Background
Type: Article

CAE-MAS: Convolutional Autoencoder Interference Cancellation for Multiperson Activity Sensing With FMCW Microwave Radar

Journal: IEEE Transactions on Instrumentation and Measurement (00189456)Year: 2024Volume: 73Issue: Pages: 1 - 10
Raeis H.Kazemi M.a Shirmohammadi S.
DOI:10.1109/TIM.2024.3366575Language: English

Abstract

Human activity sensing is a crucial component of health monitoring and smart environment applications. Frequency-modulated continuous-wave (FMCW) radars can be used for target tracking, but their collected data are usually accompanied by a significant amount of interference, especially in indoor environments hosting multiple human subjects, leading to a decrease in accuracy.
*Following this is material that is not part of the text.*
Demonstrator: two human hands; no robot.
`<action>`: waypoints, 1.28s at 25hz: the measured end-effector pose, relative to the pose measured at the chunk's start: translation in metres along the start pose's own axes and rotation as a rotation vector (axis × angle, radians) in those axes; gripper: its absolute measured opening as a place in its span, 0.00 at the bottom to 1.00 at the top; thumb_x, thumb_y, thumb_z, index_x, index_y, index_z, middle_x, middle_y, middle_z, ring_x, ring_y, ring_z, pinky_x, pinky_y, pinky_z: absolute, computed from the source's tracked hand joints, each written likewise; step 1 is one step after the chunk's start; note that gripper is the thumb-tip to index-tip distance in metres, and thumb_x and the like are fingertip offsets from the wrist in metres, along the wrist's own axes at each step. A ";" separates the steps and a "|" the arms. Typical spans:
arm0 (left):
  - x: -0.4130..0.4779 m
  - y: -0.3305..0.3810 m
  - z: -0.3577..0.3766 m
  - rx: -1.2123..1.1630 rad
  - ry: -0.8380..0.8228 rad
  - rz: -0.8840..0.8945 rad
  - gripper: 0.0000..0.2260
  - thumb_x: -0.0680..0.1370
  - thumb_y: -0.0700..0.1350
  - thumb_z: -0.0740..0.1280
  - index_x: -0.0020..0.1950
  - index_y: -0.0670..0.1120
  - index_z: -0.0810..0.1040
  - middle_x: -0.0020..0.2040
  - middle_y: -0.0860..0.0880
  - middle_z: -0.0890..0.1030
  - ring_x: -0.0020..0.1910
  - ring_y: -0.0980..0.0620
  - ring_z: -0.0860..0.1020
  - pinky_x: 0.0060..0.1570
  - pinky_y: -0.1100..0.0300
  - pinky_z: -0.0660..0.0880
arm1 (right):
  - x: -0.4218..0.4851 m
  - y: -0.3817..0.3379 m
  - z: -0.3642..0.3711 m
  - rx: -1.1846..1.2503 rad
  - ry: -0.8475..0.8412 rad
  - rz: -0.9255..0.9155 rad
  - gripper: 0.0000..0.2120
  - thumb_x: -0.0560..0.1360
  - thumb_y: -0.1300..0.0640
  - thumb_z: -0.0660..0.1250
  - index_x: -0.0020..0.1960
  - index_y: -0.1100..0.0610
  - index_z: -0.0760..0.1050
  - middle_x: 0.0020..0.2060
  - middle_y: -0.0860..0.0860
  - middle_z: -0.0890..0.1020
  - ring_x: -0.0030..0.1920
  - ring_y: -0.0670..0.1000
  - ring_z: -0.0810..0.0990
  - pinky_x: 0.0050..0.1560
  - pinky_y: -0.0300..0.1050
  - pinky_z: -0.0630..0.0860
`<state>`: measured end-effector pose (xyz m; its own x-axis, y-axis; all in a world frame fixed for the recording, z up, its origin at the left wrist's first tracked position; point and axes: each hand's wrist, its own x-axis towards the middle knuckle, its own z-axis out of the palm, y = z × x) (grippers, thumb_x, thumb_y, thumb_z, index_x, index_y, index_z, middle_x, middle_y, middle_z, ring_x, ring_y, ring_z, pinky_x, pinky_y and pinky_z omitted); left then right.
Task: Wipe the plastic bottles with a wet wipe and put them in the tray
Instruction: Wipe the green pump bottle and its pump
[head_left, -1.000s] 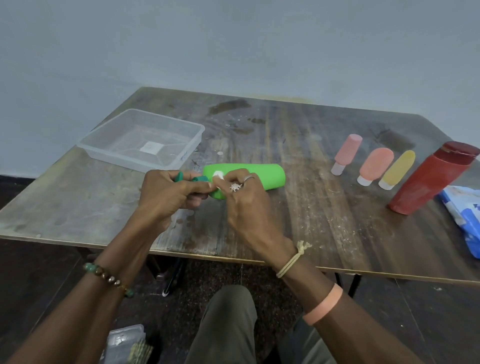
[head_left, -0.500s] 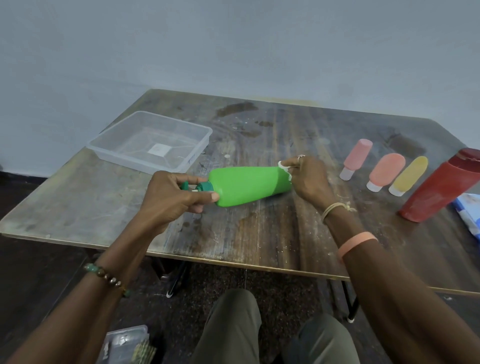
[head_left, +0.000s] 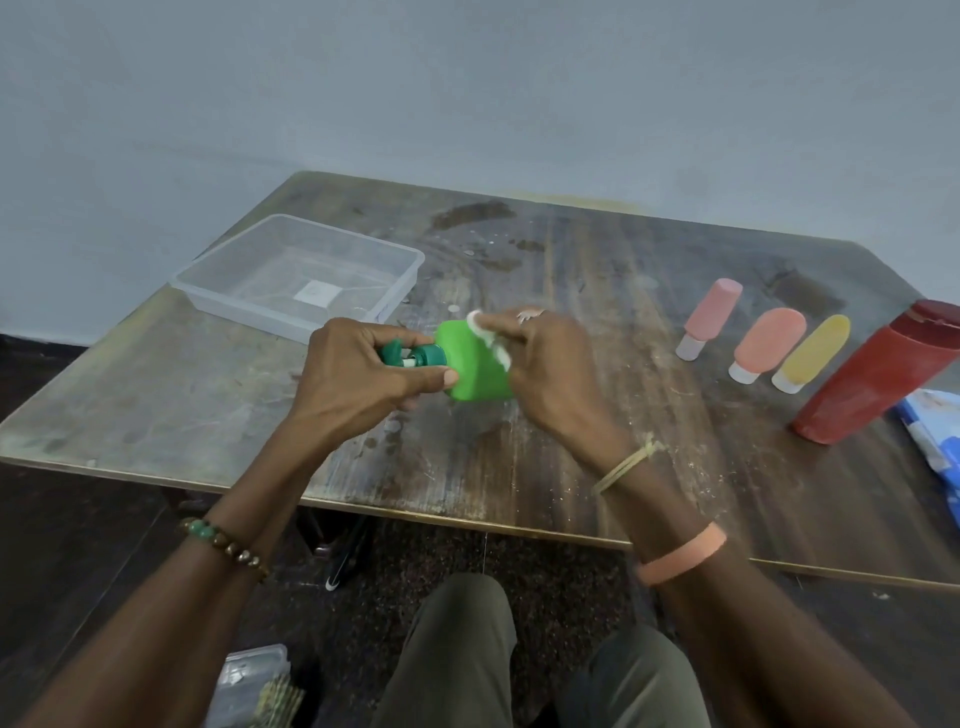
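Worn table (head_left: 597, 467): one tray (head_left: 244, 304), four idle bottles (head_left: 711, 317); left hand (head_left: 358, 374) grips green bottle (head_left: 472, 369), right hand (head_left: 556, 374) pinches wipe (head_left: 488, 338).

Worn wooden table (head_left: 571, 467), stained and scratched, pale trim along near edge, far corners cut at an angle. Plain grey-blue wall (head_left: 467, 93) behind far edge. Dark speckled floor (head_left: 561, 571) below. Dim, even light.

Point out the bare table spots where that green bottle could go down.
Bare: the table's near-left corner, in front of the tray and left of the left hand; also the strip between the right hand and the pink bottle. Crowded: the right end, from the pink bottle to the red bottle and blue packet.
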<state>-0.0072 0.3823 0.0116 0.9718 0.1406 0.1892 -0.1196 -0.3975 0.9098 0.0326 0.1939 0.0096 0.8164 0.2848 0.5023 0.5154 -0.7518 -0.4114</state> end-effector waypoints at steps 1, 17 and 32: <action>0.001 -0.003 0.000 -0.049 0.009 -0.047 0.20 0.62 0.47 0.83 0.52 0.45 0.86 0.37 0.46 0.85 0.30 0.48 0.84 0.34 0.57 0.82 | -0.011 -0.009 0.006 0.015 0.018 -0.061 0.20 0.71 0.71 0.68 0.61 0.58 0.81 0.53 0.59 0.84 0.51 0.60 0.82 0.50 0.49 0.78; 0.005 -0.006 0.003 -0.317 0.008 -0.316 0.13 0.65 0.40 0.82 0.46 0.39 0.86 0.39 0.41 0.86 0.39 0.46 0.85 0.32 0.64 0.79 | -0.034 -0.021 0.037 -0.046 0.108 -0.081 0.16 0.73 0.70 0.68 0.59 0.61 0.80 0.48 0.58 0.81 0.45 0.58 0.79 0.41 0.44 0.74; 0.000 0.015 0.001 -0.158 -0.022 -0.082 0.15 0.70 0.48 0.78 0.55 0.47 0.83 0.37 0.44 0.86 0.33 0.50 0.83 0.35 0.56 0.82 | -0.003 0.033 0.003 -0.044 0.043 0.259 0.17 0.76 0.68 0.63 0.61 0.57 0.81 0.56 0.58 0.82 0.55 0.59 0.79 0.54 0.49 0.75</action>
<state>-0.0088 0.3751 0.0250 0.9836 0.1464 0.1052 -0.0682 -0.2379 0.9689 0.0474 0.1698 -0.0076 0.9073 0.0543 0.4170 0.2779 -0.8217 -0.4975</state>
In this article, we propose a method that compensates that interference and can detect individual activities of multiple humans, overcoming existing methods' limitation of detecting single human activities. To this end, a range-Doppler map of the data is extracted with an FWCW radar, and the interference effect of this map is mitigated by a convolutional autoencoder (CAE). The CAE network learns to attenuate false-positive regions to strengthen the target areas. This is followed by a Gaussian filter, and then the targets are revealed by applying derivatives on both dimensions of the map. Evaluation results show that our method reaches activity recognition accuracies of 97.13% and 73.37% in the cases of one and two humans, respectively. © 1963-2012 IEEE.